In muscle, a divergent effect of sustained weight reduction on LPL is seen. In reduced-obese fa/fa (Zucker) rats, decreases in cardiac LPL are observed (22). In humans, a >70% decrease in skeletal muscle LPL occurs (58), an effect that can contribute to the increase in respiratory quotient (RQ) (74) and the decrease in fat utilization (214) that follow weight reduction. This is important in that the amount of LPL in skeletal muscle in humans is inversely correlated with RQ (68), and the amount of increase in RQ in reduced-obese subjects is predictive of resumption of the obese state (74). Together these tissue-specific changes in the regulation of LPL in reduced-obese subjects may play an important role in nutrient partitioning when energy intake exceeds energy expenditure, a precursor for weight regain that so often occurs. Ultimately, the ability to selectively modify LPL in skeletal muscle and/or adipose tissue may favorably influence body weight and composition.
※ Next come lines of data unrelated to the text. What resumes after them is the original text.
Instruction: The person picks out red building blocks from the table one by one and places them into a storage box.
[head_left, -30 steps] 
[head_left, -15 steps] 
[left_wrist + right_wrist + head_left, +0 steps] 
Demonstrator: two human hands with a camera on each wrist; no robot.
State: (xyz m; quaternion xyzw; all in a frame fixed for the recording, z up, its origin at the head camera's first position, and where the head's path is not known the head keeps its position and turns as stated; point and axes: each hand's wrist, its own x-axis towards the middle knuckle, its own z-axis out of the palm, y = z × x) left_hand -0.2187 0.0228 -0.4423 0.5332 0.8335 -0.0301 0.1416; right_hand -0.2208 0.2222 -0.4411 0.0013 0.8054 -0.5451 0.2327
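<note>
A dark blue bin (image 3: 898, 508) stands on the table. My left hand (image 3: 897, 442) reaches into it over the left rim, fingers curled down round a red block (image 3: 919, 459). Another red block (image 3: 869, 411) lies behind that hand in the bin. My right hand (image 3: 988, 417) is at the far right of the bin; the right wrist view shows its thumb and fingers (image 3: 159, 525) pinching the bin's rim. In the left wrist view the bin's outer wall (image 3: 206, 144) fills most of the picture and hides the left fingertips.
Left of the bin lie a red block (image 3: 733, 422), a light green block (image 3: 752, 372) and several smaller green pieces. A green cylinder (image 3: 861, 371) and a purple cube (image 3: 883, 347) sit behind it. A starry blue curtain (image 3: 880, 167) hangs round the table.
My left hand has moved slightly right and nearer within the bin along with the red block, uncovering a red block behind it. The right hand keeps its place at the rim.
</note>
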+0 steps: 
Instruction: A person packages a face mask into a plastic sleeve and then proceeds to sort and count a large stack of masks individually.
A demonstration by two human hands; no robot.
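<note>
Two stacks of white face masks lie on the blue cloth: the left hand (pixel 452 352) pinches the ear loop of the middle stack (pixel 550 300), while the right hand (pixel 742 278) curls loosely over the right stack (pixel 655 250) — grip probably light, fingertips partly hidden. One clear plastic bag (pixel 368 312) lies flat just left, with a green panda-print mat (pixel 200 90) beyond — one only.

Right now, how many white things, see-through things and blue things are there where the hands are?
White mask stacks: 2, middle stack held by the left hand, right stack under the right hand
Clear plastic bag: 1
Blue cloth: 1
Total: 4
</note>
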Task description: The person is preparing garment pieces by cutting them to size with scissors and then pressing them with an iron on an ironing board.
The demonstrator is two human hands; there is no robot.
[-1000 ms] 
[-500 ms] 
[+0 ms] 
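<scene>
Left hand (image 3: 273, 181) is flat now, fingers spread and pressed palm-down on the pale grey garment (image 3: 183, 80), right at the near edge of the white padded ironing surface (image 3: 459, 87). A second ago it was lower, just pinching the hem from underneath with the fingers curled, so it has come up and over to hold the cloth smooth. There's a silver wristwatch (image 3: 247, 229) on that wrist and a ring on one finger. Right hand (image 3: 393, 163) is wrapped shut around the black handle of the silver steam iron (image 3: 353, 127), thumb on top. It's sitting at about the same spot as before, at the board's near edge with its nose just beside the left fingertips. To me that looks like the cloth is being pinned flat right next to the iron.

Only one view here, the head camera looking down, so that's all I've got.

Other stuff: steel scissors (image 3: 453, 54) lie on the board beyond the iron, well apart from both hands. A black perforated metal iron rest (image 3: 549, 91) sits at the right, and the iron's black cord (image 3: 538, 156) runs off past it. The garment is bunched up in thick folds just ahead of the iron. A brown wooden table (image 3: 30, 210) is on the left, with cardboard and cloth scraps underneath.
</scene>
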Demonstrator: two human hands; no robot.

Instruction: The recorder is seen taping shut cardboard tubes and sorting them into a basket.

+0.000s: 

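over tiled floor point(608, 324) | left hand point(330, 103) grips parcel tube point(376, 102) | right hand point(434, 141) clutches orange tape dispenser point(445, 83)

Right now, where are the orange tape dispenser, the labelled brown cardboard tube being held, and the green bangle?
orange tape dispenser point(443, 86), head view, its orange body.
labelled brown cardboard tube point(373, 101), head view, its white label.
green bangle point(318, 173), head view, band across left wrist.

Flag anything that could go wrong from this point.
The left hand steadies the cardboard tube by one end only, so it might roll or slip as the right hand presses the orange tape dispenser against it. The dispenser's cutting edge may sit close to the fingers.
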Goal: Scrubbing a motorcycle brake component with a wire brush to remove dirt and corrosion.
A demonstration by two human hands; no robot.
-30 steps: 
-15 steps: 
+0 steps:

LPL is an important multifunctional enzyme produced by many tissues. Although the predominant function of LPL is to hydrolyze the TG core of circulating TG-rich lipoproteins, the enzyme protein may also be important in the uptake of lipoprotein lipids in the absence of TG hydrolytic activity. LPL is also important in HDL metabolism contributing to the transfer of surface lipid to small HDL after lipolysis. LPL functions at the endothelium but is synthesized in parenchymal cells. For the most part, LPL is regulated by posttranslational processing and not at the level of LPL gene transcription; however, the LPL gene has a number of cis-acting elements that may confer tissue-specific regulation. The mechanism of the tissue-specific regulation of LPL remains the most challenging topic in the field. In adipose tissue, LPL is increased by insulin and meals but decreased by fasting. In obesity, adipose tissue LPL is increased per cell but unresponsive to insulin and meals. However, following weight reduction and stabilization of the reduced-obese state, adipose tissue LPL is increased, as is the response of the enzyme to insulin and meals. In skeletal muscle, insulin does not stimulate LPL, and the enzyme activity is variably reduced in obesity; however, following weight reduction, LPL in skeletal muscle is markedly decreased. In heart, LPL is important to TG-rich lipoprotein metabolism, a process that is critical to cardiac physiology. LPL is also produced in the brain and spinal cord, but the function of LPL in the central nervous system has yet to be discerned. Limited mechanistic studies are available to facilitate the direct application of the knowledge we gain from mouse models to metabolic disorders in humans that relate to altered LPL expression. However, it is well established that the genetics of LPL deficiency in humans is autosomal recessive and typically a result of missence mutations, and heterozygous carriers have normal or minimal hypertriglyceridemia. It is thus important to consider that the nonhydrolytic functions of LPL, which are relatively understudied, prevail in the setting of LPL deficiency, including possible effects in the central nervous system. Overall, LPL is a fascinating enzyme that contributes in a pronounced way to normal lipoprotein metabolism, tissue-specific substrate delivery and utilization, and the many aspects of metabolism, including energy balance, insulin action, body weight regulation, and atherosclerosis.